Posts that Mention the Name Cicely

Rare Girl Names from Early Cinema: C (Part 2)

Looking for a rare girl name with a retro feel? Here are dozens of ideas, all from very old films (1910s-1940s).

The names below are the second half of the C-list (Ci- to Cy-). The first half has the Ca- to Ch- names.

Enjoy!

Cicely
Cicely was a character name in multiple films, including The Hoyden’s Awakening (1913) and Next Time We Love (1936).

  • Usage of the baby name Cicely.

Cicily
Cicily was a character name in multiple films, including The Cat Creeps (1930) and The Cat and the Canary (1939).

  • Usage of the baby name Cicily.

Ciel
Ciel was a character played by actress Evelyn Dumo in the film The Black Butterfly (1916).

  • Usage of the baby name Ciel.

Ciglia
Ciglia was a character played by actress Camilla Horn in the film Eternal Love (1929).

Cina
Cina Burton was a character played by actress Julia Swayne Gordon in the short film The Troublesome Step-Daughter (1912).

  • Usage of the baby name Cina.

Cinders
Cinders was a character played by actress Marie Doro in the film Lost and Won (1917).

Cissie
Cissie was a character name in multiple films, including Twinkletoes (1926) and Experiment Perilous (1944).

  • Usage of the baby name Cissie.

Cissy
Cissy Fitzgerald was an actress who appeared in films from the 1910s to the 1930s.
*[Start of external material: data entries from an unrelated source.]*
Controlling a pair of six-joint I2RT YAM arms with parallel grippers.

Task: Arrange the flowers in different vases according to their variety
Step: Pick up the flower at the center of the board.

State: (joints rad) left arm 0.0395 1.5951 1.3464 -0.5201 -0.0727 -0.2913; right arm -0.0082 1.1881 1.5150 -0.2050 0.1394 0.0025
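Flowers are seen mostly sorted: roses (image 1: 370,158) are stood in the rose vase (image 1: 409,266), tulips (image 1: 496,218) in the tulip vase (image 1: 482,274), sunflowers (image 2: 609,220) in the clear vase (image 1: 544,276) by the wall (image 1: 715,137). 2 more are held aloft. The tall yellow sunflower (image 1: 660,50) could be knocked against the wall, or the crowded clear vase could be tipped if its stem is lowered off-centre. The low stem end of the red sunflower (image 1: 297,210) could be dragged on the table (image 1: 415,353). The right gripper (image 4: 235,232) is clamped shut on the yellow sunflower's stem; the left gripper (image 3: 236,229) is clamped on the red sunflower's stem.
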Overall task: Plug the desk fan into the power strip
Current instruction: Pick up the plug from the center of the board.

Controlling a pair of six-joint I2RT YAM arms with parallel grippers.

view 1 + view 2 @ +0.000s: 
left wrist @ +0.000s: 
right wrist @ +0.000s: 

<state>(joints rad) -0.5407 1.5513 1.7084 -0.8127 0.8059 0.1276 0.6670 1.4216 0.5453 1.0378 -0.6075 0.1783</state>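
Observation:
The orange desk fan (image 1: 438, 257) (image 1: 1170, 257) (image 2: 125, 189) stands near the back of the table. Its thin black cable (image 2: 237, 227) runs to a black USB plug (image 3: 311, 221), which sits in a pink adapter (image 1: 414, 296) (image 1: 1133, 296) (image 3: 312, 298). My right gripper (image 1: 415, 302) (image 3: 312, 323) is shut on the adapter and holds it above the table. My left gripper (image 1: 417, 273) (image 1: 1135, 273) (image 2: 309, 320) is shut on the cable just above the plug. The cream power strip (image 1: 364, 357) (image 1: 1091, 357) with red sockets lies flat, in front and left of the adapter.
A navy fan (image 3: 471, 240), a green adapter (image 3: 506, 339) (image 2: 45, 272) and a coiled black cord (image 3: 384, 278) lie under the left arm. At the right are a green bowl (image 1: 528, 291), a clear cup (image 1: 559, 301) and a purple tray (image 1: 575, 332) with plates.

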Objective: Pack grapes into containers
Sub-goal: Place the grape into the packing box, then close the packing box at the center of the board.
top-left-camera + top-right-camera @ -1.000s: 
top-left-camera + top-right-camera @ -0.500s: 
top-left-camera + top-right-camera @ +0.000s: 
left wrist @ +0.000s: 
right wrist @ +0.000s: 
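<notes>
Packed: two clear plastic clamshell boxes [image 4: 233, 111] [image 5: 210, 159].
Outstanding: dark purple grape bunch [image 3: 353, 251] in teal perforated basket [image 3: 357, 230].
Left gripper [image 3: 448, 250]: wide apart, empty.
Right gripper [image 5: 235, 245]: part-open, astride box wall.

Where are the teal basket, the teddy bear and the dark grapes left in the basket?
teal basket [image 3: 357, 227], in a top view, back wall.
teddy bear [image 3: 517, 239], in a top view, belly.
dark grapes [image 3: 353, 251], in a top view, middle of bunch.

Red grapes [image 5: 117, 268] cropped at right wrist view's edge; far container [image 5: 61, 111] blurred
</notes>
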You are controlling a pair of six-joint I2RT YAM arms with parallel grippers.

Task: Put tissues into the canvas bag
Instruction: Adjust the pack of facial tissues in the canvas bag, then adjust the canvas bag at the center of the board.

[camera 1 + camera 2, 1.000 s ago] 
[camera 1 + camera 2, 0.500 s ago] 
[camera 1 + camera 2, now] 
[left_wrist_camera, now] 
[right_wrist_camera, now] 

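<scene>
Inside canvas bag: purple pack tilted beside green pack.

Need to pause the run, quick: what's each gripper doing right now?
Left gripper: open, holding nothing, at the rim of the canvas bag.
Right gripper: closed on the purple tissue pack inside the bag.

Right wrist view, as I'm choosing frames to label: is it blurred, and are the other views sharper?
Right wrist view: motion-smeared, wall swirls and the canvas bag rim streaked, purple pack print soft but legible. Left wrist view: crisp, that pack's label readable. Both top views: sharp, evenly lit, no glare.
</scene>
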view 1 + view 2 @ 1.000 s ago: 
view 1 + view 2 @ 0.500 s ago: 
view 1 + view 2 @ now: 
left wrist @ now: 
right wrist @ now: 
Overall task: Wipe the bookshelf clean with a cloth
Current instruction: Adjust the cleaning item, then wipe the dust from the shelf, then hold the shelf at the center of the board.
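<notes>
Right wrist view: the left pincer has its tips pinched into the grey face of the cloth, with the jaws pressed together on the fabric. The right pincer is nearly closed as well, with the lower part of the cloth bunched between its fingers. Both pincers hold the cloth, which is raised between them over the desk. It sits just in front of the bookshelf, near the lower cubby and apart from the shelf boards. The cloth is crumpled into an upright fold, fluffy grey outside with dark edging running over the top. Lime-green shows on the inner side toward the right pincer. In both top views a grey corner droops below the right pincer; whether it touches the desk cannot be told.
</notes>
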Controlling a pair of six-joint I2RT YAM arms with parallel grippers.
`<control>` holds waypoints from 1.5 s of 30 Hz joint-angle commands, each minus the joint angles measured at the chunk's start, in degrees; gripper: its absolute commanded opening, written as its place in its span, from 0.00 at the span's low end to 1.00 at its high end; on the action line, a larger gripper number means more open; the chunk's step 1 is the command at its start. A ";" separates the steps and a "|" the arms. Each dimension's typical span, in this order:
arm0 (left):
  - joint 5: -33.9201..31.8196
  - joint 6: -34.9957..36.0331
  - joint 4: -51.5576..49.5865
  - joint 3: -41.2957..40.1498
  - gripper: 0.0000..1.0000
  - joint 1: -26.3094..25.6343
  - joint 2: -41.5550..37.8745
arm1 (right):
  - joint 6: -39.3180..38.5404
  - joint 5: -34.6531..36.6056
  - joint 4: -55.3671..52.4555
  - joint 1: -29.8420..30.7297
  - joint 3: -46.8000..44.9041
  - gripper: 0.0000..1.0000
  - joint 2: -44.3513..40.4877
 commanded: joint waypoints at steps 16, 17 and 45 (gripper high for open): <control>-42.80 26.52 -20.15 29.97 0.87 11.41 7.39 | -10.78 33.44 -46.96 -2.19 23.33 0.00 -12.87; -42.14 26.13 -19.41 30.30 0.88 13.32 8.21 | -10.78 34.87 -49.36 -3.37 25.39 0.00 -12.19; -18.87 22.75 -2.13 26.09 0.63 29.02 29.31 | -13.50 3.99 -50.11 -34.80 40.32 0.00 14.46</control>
She was born in England in 1873. Her birth name was Marie Kathleen Kipping. Cissy was also a character name in multiple films, including Just Cissy’s Little Way (short, 1913) and Sunny Side Up (1926).

  • Usage of the baby name Cissy.

Citronella
Citronella Dedough was a character played by actress Ethel Teare in the short film Ham the Detective (1915).

Clairette
Clairette Montieth was a character played by actress Linda Arvidson in the short film A Fair Rebel (1914).

Clarabell
Clarabell Brooks was a character played by actress Betty Furness in the film The 3 Wise Guys (1936).

Clarabella
Clarabella was a character played by actress Ona Munson in the film Wild Geese Calling (1941).

Clarabelle
Clarabelle was a character name in multiple films, including Keystone Hotel (1935) and George White’s Scandals (1945).

Clarette
Clarette Clare was an actress who appeared in films in the 1910s.

Claribel
Claribel was a character name in multiple films, including The Magic Bon Bons (1915) and Strike Me Pink (1936).

Claribell
Claribell Lotsadough was a character played by actress Gale Henry in the film Marble Heads (1917).

Clarice
Clarice was a character name in multiple films, including A Question of Identity (1914) and The Family Upstairs (1926).

Clarine
Clarine Seymour was an actress who appeared in films from the 1910s to the 1920s. She was born in New York in 1898.

Clarita
Clarita was a character name in multiple films, including The Ruling Passion (1910) and Three Keys (1925).

Clary
Clary was a character name in multiple films, including Bar 20 Rides Again (1935) and The Law West of Tombstone (1938).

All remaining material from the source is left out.